= WHAT YOU ARE ASKED TO DO =
From the entries below, write out exactly the lines between the line holding "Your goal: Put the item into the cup" and the line holding "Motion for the", inclusive, excluding any pictures.

= RECORDED DATA =
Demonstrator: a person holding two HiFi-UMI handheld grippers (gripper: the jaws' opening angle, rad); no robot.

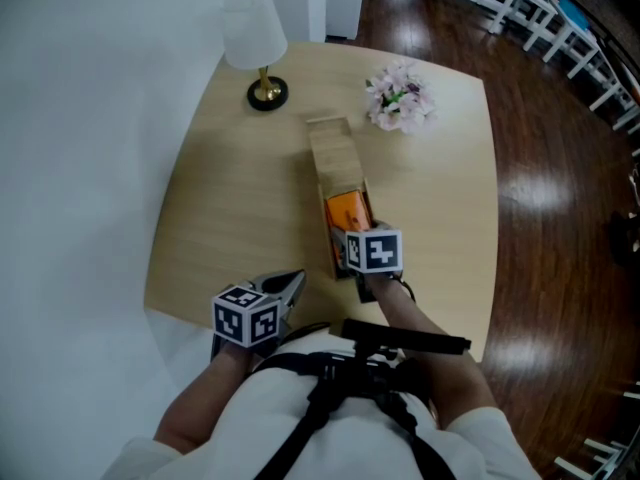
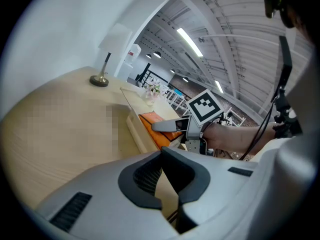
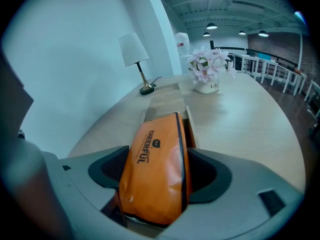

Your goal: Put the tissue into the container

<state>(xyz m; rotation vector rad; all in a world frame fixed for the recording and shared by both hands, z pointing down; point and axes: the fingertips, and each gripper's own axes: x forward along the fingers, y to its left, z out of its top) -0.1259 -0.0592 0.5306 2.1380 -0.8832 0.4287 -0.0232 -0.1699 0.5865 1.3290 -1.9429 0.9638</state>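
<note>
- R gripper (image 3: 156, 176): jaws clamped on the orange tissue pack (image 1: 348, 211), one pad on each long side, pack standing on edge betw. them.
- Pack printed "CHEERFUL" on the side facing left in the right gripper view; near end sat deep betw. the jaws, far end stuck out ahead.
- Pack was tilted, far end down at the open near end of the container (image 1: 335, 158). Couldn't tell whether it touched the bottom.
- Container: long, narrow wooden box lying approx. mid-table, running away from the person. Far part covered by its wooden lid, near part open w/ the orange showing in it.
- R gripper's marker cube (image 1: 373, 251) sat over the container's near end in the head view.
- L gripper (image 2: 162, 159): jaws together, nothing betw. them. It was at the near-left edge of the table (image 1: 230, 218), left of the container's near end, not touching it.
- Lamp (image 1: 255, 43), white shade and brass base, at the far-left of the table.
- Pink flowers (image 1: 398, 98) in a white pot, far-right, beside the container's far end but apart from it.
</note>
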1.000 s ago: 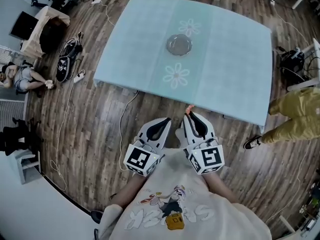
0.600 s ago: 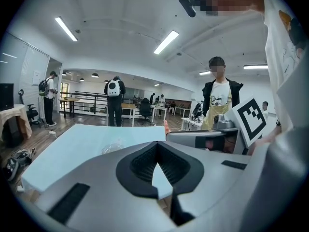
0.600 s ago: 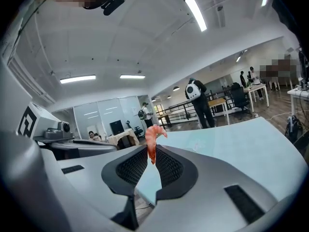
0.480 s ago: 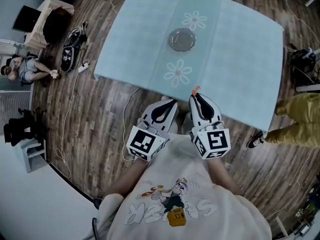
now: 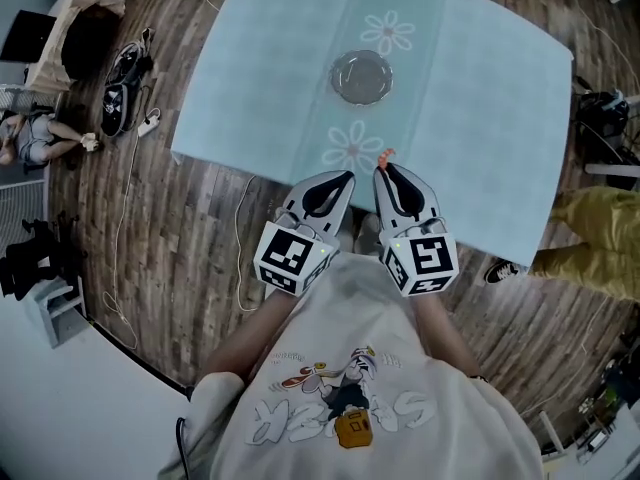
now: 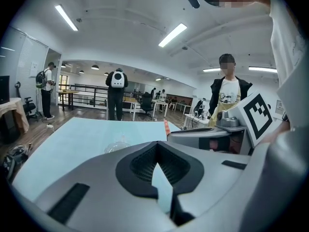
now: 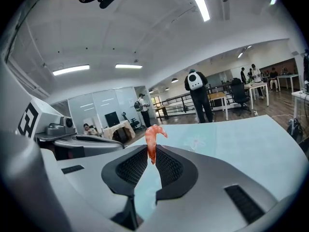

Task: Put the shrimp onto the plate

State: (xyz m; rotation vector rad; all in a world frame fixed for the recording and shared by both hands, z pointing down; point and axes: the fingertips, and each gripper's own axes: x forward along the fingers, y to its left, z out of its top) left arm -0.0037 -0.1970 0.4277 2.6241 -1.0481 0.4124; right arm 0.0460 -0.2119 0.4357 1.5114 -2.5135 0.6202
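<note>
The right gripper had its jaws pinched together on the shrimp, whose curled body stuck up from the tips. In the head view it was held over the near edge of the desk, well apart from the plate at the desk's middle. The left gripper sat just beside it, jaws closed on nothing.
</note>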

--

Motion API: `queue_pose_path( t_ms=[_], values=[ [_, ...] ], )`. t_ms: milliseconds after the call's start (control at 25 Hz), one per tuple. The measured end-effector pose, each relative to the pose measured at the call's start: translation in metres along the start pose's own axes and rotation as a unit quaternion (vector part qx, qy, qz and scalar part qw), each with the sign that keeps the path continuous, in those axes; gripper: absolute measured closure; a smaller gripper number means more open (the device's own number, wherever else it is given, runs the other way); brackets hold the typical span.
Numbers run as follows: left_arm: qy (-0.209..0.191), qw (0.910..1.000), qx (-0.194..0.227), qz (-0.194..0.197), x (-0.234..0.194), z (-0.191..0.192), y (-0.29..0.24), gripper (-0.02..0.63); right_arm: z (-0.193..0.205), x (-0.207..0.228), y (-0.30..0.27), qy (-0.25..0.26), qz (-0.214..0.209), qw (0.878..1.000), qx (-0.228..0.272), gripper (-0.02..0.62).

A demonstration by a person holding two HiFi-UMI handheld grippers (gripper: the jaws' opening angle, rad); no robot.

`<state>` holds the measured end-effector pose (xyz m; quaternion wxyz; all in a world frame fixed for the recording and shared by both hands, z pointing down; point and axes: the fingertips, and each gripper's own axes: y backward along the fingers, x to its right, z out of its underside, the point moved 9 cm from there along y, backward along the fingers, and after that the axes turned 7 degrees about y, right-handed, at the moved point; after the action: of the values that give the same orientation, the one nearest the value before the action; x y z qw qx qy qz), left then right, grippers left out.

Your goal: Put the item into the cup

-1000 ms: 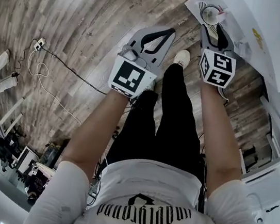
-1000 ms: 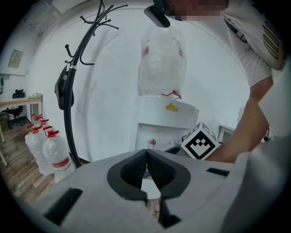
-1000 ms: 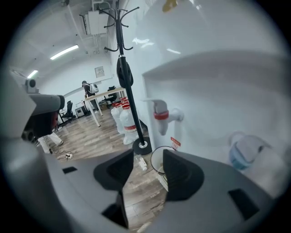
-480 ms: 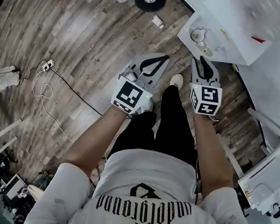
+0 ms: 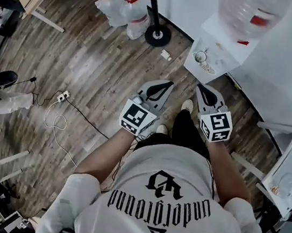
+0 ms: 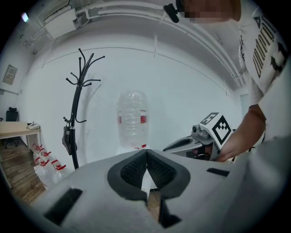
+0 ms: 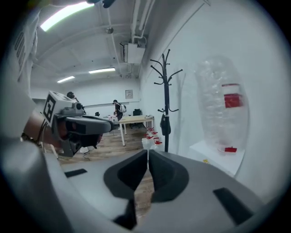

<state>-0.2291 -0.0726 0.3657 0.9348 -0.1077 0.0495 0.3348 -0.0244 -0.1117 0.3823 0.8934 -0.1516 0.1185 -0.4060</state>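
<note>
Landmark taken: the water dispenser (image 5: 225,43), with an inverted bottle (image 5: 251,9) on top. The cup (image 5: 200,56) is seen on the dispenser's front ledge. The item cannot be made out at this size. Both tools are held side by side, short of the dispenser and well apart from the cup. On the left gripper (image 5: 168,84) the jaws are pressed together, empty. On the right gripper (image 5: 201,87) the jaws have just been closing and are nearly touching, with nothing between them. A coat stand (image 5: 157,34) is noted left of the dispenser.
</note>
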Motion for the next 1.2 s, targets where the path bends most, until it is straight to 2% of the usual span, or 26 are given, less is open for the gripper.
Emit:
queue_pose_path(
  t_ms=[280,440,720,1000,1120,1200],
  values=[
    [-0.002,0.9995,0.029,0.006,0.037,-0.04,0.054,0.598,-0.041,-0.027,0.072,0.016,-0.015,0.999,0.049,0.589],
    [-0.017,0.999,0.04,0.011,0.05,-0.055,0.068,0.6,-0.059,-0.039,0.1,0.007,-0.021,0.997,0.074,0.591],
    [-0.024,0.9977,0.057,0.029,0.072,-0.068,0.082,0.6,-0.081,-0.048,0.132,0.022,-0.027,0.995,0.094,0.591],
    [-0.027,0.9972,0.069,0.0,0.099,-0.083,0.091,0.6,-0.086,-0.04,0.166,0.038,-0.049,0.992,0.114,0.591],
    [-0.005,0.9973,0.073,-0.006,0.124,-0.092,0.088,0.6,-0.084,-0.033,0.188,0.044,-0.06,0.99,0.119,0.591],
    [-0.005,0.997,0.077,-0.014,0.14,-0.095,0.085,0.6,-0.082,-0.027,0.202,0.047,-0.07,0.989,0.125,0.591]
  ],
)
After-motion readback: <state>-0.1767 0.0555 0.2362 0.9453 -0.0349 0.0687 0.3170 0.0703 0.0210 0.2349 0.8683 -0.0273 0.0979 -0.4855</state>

= ANSWER BOX =
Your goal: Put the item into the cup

-1000 ms: 
-1000 ms: 
-1000 ms: 
-480 ms: 
+0 ms: 
+0 ms: 
+0 ms: 

<state>-0.2291 -0.0726 0.3657 0.9348 -0.1077 0.0495 0.3348 -0.0244 -0.1117 0.3823 0.8934 -0.1516 0.1185 -0.4060</state>
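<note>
Landmark taken: the water dispenser (image 5: 225,43), with an inverted bottle (image 5: 251,9) on top. The cup (image 5: 200,56) is seen on the dispenser's front ledge. The item cannot be made out at this size. Both tools are held side by side, short of the dispenser and well apart from the cup. On the left gripper (image 5: 168,84) the jaws are pressed together, empty. On the right gripper (image 5: 201,87) the jaws have just been closing and are nearly touching, with nothing between them. A coat stand (image 5: 157,34) is noted left of the dispenser.
</note>
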Motion for the next 1.2 s, targets where the path bends most, until it is straight to 2% of the usual span, or 26 are given, less is open for the gripper.

This answer is complete.